Nur die Sache selbst, die ist schon ungut. Rot-Grün Brigittenau hat nämlich vorgeschlagen, einen Teil des Höchstädtplatzes in Johann-Koplenig-Platz umzubenennen. Das scheint Rot-Grün Rathaus nicht ins politische Kalkül zu passen. Koplenig nämlich war Kommunist. Offenbar will man sich aus wahltaktischen Gründen vom linken Rand so absetzen wie vom Rechten, weil das Gute und Schöne und wählbar sein Sollende die Mitte ist.

Mag ja sein.

Bloß historisch ist die Ablehnung schwer argumentierbar: Koplenig war Zeit seines Lebens ein strikter Gegner des Nationalsozialismus. 1945 war er namens der KPÖ Mitbegründer der Zweiten Republik und Mitglied der Regierung Renner. Im Richtungsstreit der Partei trat Koplenig 1965 von seiner Führungsfunktion zurück.

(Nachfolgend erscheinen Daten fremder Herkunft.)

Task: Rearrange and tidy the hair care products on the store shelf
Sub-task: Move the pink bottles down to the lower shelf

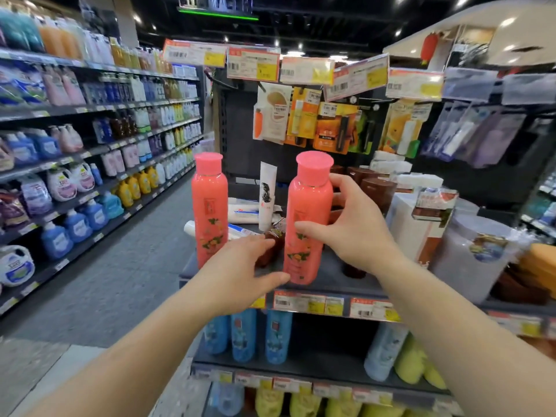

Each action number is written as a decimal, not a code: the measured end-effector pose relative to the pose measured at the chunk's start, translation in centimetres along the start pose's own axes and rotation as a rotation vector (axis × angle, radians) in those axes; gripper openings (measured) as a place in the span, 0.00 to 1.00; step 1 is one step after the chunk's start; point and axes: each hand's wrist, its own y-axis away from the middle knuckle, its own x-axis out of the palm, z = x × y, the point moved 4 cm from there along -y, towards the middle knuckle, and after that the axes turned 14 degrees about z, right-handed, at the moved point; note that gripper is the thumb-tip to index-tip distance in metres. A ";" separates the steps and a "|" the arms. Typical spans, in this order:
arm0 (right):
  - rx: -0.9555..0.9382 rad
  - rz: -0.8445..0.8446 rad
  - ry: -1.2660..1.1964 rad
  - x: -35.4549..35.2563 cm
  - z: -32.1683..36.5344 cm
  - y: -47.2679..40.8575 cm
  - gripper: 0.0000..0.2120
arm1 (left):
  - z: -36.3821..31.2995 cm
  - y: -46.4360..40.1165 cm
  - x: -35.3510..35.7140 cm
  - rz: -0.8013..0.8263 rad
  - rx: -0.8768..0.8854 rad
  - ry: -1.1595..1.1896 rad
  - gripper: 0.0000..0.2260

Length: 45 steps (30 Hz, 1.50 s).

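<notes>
Two tall pink bottles with pink caps stand on the dark top shelf. The left pink bottle stands alone near the shelf's left end. My right hand grips the right pink bottle from its right side, thumb in front and fingers behind. My left hand is at that bottle's base, with the thumb against its lower front and the fingers reaching along its left side. A small brown bottle shows in the gap between thumb and fingers.
A white tube stands behind the bottles, with flat white tubes lying nearby. Brown jars and white boxes crowd the shelf's right. Blue bottles fill the shelf below. An aisle runs along the left.
</notes>
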 end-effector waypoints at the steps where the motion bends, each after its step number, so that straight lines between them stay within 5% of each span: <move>1: -0.022 0.010 -0.003 -0.7 0.4 1.1 0.34 | -0.3 0.9 -0.4 -0.077 -0.009 -0.062 0.26; 5: -0.044 0.115 -0.056 -2.3 0.5 5.7 0.34 | 1.0 5.0 -2.8 -0.416 -0.195 -0.331 0.19; 9: -0.017 0.245 -0.052 -1.5 -2.3 9.2 0.33 | 3.7 6.7 -2.0 -0.351 -0.457 -0.484 0.21; 14: 0.077 0.281 -0.090 0.4 -6.9 11.5 0.33 | 5.9 6.2 0.0 -0.226 -0.577 -0.470 0.32; 27: 0.195 0.184 -0.081 1.7 -8.6 10.0 0.35 | 10.6 -0.2 -3.4 -0.349 -0.454 0.253 0.45; 39: 0.271 0.124 -0.117 2.2 -9.2 11.1 0.36 | 8.3 -0.6 -4.5 -0.519 -0.129 0.548 0.21; 45: 0.240 0.161 -0.151 2.2 -10.5 12.1 0.35 | 2.0 3.5 -2.3 -0.303 0.005 0.697 0.27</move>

Es ist nicht notwendig, dass man prokommunistische oder überhaupt linke Sympathien hat, wenn man der gewiss auch problematischen Gestalt Koplenigs eine Rolle in der Zweiten Republik zuerkennt, die wichtig genug für die Benennung eines Platzes ist. Immerhin erträgt Wien einen Platz, der nach dem Eugenik-Befürworter Julius Tandler benannt ist, und ein Denkmal, das Che Guevara feiert, einen Revolutionär, der Morde begangen und Homosexuelle gefoltert hat.

Angesichts dessen soll einem Mitbegründer der Zweiten Republik der Platzname versagt sein?